Package Manager lists all available stage libraries and the stages within each stage library. Origins display in blue, processors in orange, destinations in light green, and executors in dark green. Installed stage libraries display a check mark in the Installed column. You can filter the stage libraries by type or you can search for a stage library in the list.
To install an additional stage library, click the More icon for the library, and then click Install. Or to install multiple stage libraries, select the libraries in the list and then click the Install icon . Confirm that you want to install the libraries, and then restart Data Collector for the changes to take effect.
For information about the stages installed with each stage library, see Available Stage Libraries.
Installing for Tarball Using the Stage Library Panel
You can use the stage library panel in the pipeline canvas to install additional stage libraries for a core or common tarball installation.
By default, the stage library panel in the pipeline canvas displays all Data Collector stages, instead of only the installed stages. Stages that are not installed appear disabled, or greyed out. For example, the stage library panel shown below indicates that the Azure origins are not installed:
To install an additional stage library, click on a disabled stage. Confirm that you want to install the library, and then restart Data Collector for the changes to take effect.
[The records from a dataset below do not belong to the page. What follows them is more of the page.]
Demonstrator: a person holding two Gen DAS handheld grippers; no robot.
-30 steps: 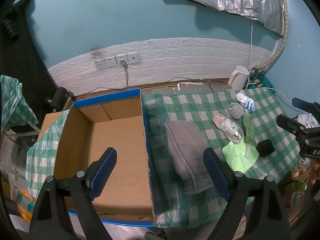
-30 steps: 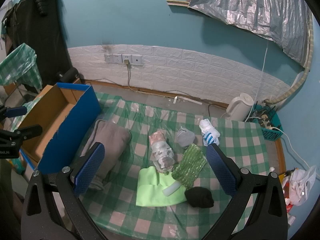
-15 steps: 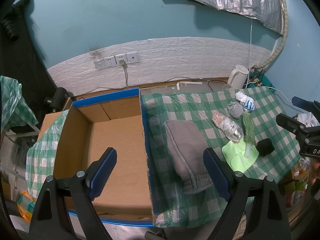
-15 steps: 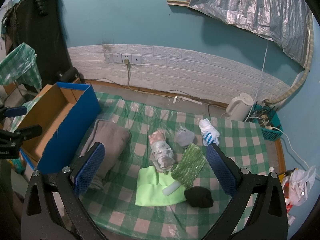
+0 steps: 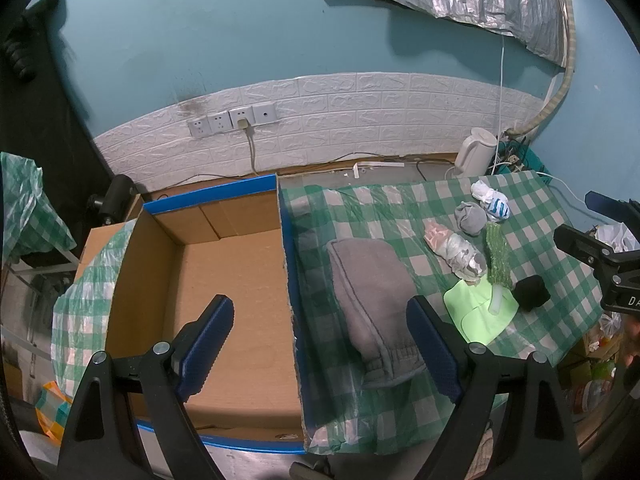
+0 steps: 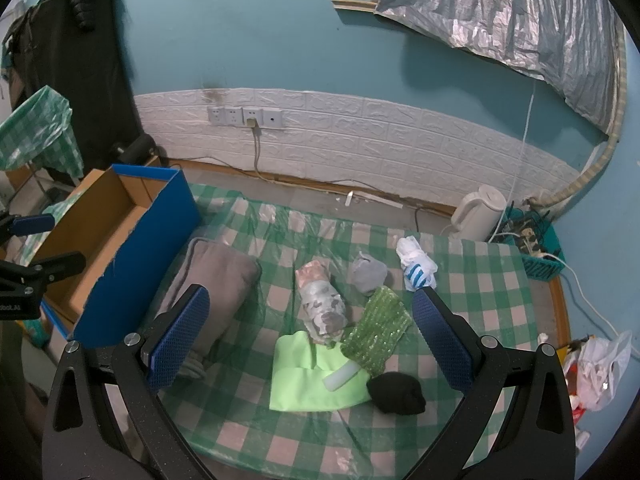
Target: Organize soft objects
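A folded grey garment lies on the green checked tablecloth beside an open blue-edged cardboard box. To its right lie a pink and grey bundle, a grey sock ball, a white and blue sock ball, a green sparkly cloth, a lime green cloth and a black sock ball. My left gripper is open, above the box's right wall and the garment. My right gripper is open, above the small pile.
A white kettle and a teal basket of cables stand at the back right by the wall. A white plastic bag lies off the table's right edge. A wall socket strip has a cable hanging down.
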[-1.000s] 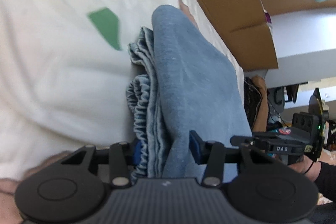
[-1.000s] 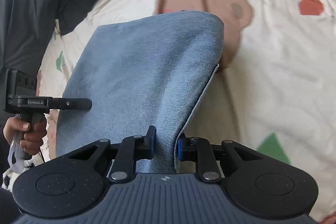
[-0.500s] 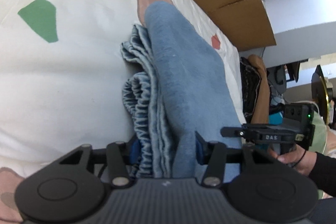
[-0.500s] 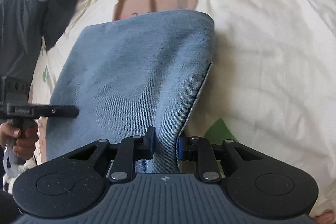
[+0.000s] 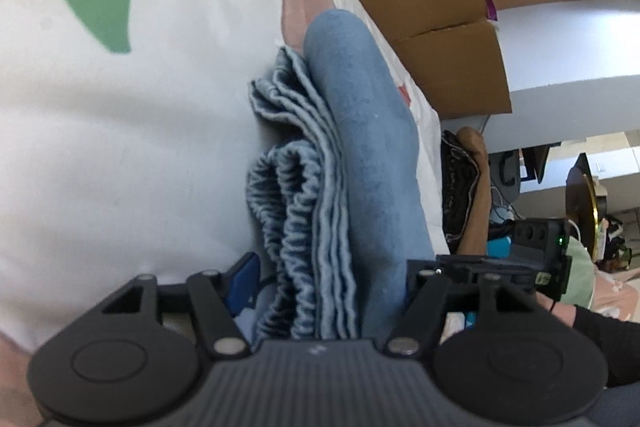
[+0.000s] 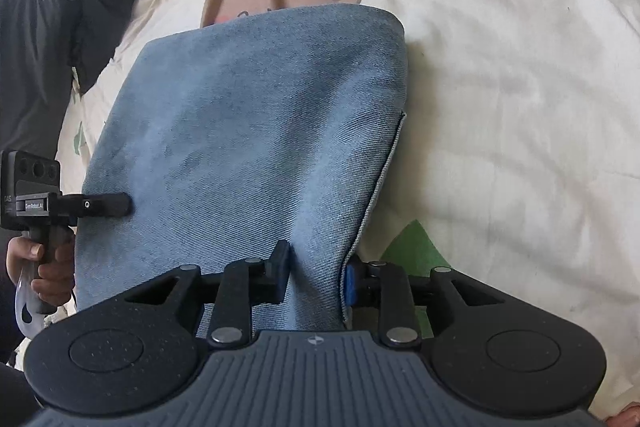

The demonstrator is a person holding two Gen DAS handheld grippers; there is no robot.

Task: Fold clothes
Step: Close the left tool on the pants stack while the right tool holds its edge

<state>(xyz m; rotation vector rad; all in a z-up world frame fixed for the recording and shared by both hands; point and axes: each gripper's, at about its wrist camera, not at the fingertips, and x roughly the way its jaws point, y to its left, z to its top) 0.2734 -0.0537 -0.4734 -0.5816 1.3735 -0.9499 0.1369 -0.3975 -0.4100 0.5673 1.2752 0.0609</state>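
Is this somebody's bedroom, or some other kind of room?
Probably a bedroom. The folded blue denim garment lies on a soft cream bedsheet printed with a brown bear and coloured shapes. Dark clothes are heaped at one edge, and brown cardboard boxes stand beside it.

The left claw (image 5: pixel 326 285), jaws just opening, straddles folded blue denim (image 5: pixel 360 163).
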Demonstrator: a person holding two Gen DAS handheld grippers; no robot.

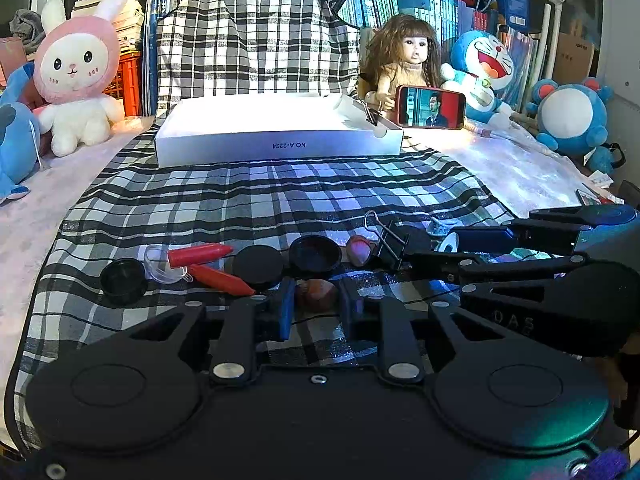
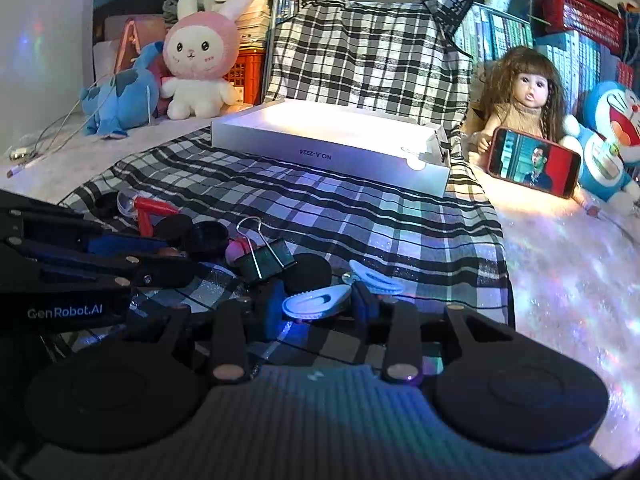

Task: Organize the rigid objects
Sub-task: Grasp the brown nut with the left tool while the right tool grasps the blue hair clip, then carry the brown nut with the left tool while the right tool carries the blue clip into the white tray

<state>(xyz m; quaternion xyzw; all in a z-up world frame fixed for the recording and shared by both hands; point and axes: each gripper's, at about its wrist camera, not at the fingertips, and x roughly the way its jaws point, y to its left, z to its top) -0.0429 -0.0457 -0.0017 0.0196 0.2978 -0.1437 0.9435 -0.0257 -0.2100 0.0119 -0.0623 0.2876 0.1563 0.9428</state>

When needed, you can configure Data Collector to hide the stages that are not installed in the stage library panel, as described in Configuring the Display.
For information about the stages installed with each stage library, see Available Stage Libraries.
Installing for Tarball Using the Command Line
You can
use the stagelibs
command to install additional stage libraries for a
core or common tarball
installation.
The stagelibs
command requires that curl version 7.18.1 or later and
sha1sum utilities are installed on the machine. Verify that these utilities are
installed before running the command.
- To view the list of available libraries:
- Run the following command from the
$SDC_DIST
directory:bin/streamsets stagelibs -list
- To install one or more stage libraries:
- Run the following command from the
$SDC_DIST
directory:bin/streamsets stagelibs -install=<libraryID>,<libraryID>,...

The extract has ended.